* REQUIREMENT *
From the entries provided below, copy each line that contains the word "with".

☆ ☆ ☆ ☆ ☆

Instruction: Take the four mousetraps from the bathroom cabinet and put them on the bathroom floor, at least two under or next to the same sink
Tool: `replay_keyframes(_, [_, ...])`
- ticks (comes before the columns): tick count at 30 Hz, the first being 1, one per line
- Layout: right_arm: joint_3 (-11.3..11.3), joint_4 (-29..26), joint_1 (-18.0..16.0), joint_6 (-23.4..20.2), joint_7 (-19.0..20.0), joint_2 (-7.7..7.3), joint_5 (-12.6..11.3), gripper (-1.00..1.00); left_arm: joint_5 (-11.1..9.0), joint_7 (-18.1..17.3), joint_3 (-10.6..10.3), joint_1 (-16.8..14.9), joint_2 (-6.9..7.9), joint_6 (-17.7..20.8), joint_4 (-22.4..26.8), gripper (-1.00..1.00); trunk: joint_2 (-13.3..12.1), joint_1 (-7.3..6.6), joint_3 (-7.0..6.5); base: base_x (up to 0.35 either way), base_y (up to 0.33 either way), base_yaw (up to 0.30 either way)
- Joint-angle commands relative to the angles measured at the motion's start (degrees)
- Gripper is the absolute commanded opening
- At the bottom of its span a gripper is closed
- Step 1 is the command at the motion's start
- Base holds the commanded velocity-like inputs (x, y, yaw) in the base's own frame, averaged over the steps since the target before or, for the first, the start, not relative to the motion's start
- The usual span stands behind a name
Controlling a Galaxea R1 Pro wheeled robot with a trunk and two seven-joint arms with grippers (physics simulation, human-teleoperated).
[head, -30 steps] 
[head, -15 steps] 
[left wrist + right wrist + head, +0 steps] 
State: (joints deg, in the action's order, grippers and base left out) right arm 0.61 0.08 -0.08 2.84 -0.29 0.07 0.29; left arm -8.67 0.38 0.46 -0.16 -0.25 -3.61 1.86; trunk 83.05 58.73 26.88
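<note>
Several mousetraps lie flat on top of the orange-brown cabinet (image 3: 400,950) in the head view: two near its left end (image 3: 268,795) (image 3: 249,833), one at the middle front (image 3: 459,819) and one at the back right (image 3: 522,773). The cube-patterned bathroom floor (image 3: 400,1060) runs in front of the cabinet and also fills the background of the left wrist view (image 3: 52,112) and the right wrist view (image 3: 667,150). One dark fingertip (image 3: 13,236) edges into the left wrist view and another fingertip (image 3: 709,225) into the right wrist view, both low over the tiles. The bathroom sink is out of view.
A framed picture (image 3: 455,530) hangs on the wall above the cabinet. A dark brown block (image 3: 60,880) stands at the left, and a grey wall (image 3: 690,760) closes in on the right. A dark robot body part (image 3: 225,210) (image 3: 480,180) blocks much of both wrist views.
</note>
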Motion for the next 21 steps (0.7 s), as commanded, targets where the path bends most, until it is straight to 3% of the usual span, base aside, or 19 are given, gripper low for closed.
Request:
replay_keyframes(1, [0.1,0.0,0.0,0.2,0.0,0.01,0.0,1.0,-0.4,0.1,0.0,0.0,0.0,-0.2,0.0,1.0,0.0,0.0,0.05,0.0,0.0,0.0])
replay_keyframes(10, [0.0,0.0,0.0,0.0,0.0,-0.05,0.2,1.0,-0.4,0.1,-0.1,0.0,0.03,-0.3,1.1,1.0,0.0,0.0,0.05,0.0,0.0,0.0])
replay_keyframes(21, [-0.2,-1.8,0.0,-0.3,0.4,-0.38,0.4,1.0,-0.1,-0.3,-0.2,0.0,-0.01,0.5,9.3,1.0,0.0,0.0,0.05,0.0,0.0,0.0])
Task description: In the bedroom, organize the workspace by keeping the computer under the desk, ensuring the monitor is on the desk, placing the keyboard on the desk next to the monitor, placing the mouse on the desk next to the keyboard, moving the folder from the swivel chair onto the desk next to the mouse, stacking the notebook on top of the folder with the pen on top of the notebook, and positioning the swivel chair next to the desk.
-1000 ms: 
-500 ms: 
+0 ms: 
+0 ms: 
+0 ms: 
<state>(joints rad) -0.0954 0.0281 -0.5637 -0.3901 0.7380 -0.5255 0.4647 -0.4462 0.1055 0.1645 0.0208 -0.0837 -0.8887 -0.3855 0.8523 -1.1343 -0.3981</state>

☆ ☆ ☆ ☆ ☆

* TASK OUTPUT *
Controlling a Galaxea R1 Pro wheeled robot with a trunk and two seven-joint arms with grippers (physics simulation, human-teleoperated).
Task description: In the bedroom, organize the workspace by keeping the computer under the desk, ensuring the monitor is on the desk, placing the keyboard on the desk next to the monitor, placing the mouse on the desk next to the keyboard, moving the folder from the swivel chair onto the desk next to the mouse, stacking the notebook on top of the folder with the pen on top of the notebook, and positioning the swivel chair next to the desk.

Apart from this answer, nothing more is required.